__Work to complete__
Copy the lines exactly. Begin at the first line of the data and stop after the line with "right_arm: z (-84".

***** Study material

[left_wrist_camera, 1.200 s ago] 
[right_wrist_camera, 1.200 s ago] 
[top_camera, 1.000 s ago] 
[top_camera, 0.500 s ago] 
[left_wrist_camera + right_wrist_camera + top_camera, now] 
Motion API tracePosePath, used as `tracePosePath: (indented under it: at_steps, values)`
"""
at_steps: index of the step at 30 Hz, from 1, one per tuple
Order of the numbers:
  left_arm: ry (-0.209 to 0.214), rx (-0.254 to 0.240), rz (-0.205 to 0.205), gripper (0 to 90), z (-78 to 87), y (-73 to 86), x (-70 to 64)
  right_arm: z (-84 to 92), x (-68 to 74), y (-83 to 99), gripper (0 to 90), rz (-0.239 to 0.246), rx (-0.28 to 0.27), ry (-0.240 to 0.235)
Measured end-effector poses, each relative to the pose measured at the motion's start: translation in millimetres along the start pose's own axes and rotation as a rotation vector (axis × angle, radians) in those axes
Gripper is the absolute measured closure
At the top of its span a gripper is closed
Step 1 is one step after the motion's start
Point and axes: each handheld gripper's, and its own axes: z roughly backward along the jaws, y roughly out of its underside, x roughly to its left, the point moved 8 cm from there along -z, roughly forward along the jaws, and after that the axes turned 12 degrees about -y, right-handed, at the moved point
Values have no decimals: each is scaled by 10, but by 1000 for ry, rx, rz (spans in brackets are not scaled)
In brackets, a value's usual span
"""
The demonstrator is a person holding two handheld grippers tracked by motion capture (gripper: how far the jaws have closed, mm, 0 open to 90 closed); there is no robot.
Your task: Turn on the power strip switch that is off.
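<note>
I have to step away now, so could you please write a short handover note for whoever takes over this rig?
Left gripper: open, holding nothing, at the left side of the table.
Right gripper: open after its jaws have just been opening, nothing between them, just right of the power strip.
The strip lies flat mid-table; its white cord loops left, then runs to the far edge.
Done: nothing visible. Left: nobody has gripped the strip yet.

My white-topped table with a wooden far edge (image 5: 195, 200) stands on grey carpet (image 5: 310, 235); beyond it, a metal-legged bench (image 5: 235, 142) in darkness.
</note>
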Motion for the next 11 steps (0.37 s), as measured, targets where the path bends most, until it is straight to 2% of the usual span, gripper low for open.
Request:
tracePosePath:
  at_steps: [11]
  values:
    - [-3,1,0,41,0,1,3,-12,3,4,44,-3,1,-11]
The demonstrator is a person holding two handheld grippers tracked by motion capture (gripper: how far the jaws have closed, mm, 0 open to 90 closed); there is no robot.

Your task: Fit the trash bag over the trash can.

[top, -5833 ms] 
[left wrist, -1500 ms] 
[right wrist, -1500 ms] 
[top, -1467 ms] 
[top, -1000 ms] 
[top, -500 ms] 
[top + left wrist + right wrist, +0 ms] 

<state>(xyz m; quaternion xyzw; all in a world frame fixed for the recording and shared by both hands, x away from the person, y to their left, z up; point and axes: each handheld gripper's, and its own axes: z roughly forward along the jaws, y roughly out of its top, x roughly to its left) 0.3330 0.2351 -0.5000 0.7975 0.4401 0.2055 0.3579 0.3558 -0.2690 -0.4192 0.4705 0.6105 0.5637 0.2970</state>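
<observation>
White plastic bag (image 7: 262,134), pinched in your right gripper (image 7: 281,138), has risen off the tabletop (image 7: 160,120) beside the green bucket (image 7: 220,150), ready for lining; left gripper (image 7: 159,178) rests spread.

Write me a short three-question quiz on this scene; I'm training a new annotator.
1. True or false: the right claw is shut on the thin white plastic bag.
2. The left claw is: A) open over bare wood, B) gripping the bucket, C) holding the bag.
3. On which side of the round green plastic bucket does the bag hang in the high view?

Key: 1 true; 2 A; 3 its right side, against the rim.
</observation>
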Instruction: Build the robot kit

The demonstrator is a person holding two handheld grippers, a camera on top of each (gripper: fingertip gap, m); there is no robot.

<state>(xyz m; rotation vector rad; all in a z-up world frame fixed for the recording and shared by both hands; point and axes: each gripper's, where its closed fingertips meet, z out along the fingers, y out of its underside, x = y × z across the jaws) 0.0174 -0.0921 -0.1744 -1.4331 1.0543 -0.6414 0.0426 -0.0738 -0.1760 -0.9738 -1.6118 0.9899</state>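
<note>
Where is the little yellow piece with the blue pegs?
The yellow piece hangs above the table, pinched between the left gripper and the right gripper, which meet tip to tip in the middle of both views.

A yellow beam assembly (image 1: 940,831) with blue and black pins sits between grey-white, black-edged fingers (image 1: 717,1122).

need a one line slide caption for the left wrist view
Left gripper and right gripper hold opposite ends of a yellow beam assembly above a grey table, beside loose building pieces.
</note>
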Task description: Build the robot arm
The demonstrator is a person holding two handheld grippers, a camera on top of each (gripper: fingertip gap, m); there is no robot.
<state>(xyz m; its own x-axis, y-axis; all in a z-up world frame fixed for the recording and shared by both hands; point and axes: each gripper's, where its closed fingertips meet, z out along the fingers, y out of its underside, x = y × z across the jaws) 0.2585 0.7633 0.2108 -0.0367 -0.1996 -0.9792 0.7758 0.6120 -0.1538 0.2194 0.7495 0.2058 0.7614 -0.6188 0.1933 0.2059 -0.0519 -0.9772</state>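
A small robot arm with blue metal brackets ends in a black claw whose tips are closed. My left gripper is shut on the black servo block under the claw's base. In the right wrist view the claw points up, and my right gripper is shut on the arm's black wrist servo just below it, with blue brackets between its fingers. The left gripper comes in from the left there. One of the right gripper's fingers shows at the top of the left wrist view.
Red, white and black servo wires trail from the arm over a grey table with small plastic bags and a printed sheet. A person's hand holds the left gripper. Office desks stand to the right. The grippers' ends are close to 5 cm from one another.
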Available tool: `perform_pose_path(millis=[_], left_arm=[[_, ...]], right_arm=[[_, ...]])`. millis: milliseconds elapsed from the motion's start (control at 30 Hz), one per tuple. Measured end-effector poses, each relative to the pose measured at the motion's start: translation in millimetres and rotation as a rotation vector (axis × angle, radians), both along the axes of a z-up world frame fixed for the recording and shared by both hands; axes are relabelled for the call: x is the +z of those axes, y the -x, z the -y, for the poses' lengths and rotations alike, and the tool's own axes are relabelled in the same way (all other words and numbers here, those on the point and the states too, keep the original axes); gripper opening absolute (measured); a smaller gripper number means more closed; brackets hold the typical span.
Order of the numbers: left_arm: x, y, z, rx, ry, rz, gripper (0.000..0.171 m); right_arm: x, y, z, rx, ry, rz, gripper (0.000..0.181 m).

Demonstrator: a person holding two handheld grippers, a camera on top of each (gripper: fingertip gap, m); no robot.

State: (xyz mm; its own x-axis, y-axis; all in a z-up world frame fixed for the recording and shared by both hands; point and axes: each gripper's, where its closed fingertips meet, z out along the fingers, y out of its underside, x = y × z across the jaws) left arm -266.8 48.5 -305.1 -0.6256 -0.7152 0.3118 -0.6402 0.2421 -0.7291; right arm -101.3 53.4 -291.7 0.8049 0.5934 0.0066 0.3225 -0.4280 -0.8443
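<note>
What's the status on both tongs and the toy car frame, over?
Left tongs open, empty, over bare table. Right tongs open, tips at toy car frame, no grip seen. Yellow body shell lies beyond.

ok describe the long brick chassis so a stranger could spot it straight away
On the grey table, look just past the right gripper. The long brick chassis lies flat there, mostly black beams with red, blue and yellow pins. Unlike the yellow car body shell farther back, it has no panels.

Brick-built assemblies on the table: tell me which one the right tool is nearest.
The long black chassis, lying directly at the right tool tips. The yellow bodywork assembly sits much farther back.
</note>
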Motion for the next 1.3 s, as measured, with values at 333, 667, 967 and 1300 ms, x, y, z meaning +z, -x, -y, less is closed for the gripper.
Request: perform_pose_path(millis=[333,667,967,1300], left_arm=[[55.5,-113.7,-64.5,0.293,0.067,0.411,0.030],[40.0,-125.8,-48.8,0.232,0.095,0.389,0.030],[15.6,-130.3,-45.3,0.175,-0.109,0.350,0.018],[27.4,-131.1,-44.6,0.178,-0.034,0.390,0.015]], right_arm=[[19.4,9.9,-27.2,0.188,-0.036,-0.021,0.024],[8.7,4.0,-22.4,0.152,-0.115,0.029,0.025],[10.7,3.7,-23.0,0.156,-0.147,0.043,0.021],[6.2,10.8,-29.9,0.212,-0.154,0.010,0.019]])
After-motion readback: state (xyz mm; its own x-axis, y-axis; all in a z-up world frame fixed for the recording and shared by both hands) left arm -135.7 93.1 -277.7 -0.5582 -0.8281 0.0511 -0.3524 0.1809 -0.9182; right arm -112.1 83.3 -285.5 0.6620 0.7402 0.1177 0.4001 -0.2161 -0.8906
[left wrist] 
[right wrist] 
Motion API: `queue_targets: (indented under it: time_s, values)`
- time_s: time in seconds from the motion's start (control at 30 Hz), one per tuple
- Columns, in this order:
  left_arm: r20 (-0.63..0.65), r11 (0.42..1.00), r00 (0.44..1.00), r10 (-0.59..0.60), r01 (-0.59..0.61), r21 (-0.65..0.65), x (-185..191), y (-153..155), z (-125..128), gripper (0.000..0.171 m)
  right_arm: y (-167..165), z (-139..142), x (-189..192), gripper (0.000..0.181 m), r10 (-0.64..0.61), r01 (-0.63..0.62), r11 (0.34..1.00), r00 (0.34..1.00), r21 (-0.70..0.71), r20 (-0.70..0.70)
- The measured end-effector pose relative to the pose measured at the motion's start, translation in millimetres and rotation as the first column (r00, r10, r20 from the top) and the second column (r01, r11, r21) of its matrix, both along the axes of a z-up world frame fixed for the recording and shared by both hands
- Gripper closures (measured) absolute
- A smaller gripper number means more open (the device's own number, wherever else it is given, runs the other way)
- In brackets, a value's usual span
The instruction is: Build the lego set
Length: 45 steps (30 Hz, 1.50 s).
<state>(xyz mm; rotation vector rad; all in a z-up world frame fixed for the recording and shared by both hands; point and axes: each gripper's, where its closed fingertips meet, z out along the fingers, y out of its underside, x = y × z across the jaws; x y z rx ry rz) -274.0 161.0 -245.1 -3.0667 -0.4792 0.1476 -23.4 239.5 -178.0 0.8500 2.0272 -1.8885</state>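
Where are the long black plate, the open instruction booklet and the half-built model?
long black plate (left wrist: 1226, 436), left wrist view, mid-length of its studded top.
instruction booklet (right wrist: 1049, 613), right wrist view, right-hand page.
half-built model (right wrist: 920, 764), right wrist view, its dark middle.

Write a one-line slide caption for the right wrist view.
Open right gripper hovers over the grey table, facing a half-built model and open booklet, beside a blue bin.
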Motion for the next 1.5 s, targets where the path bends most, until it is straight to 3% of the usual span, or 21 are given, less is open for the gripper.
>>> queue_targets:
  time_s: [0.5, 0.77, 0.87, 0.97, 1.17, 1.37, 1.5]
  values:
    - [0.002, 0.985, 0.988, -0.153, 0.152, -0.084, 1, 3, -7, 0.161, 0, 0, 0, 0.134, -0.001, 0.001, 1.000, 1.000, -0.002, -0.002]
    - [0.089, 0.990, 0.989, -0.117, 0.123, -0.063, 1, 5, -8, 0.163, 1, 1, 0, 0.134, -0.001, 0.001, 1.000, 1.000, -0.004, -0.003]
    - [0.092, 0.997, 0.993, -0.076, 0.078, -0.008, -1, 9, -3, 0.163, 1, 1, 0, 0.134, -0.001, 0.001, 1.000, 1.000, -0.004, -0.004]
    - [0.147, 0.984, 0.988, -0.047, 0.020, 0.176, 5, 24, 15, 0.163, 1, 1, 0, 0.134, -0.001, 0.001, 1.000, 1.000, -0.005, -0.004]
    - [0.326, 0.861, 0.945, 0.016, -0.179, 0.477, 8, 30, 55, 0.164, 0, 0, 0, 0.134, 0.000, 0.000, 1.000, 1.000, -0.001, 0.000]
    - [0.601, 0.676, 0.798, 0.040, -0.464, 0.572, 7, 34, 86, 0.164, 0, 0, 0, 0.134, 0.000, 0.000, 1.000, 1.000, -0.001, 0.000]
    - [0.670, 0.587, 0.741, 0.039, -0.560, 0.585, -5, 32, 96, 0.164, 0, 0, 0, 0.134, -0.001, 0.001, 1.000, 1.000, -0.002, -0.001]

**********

__Exercise response__
[left_wrist_camera, 1.200 s ago] 
[right_wrist_camera, 1.200 s ago] 
[top_camera, 1.000 s ago] 
[top_camera, 0.500 s ago] 
[left_wrist_camera + right_wrist_camera + top_camera, now] 
Motion API tracePosePath, used as `tracePosePath: (indented under it: at_steps, values)`
"""
at_steps: index of the step at 30 Hz, from 1, one per tuple
Order of the numbers:
  left_arm: ry (-0.209 to 0.214), rx (-0.254 to 0.240), rz (-0.205 to 0.205), gripper (0 to 90), z (-78 to 87), y (-73 to 86), x (-70 to 64)
  right_arm: z (-84 to 92), x (-68 to 74), y (-83 to 99), gripper (0 to 90), rz (-0.239 to 0.246), rx (-0.28 to 0.27), ry (-0.240 to 0.235)

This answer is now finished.